[c-nsp] backup with STP

Andris Zarins andris.zarins at microlink.lv
Wed Sep 28 09:22:09 EDT 2005


Yes, in that case you must have per-customer STP instance, and customer
could do what he likes with that instance. It works, of course, but by
my opinion - it's definitely not the best practice to allow customer to
manipulate with something inside SP network, exception might be some
routing inside VRF, when SP can control what customer is doing.

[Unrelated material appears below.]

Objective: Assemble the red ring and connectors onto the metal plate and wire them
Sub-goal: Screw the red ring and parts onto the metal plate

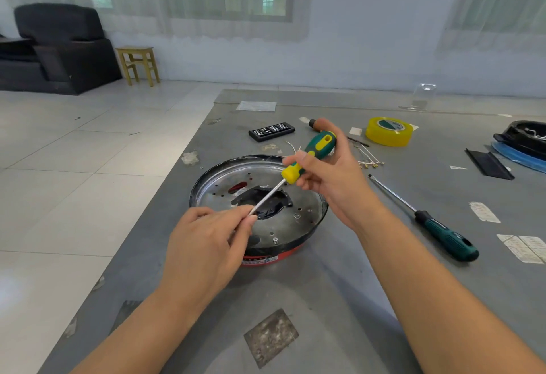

Besides - per-customer STP instance can finally grow into MST-RSTP
hybrid :) (if there is MST inside SP network), that operates by MST
principles, but has per-VLAN STP instance.. I don't like that idea

Andris



-----Original Message-----
From: Gert Doering [mailto:gert at greenie.muc.de] 
Sent: Wednesday, September 28, 2005 4:15 PM
To: Andris Zarins
Cc: sthaug at nethelp.no; bambi at hughes.com.au; cisco-nsp at puck.nether.net
Subject: Re: [c-nsp] backup with STP

Hi,

On Wed, Sep 28, 2005 at 04:06:27PM +0300, Andris Zarins wrote:
> Second - completely agree with Aivars - don't run any kind of STP with
> devices NOT under your control. Interoperability is only one of
problems
> you might face, perhaps even not the most painful one. Imagine that
> under some conditions, customer starts telling your network, that his
> device is the root bridge, and if your network believes it, I guess
that
> might mean somewhat like 'dead end'... 

Well, of course you'll only run STP with the customer equipment for 
those VLANs that their stuff is on - so all they can do is hose their
own VLAN.

Running an open trunk with all internal VLANs toward customer equipment
is much more dangerous than just STP issues.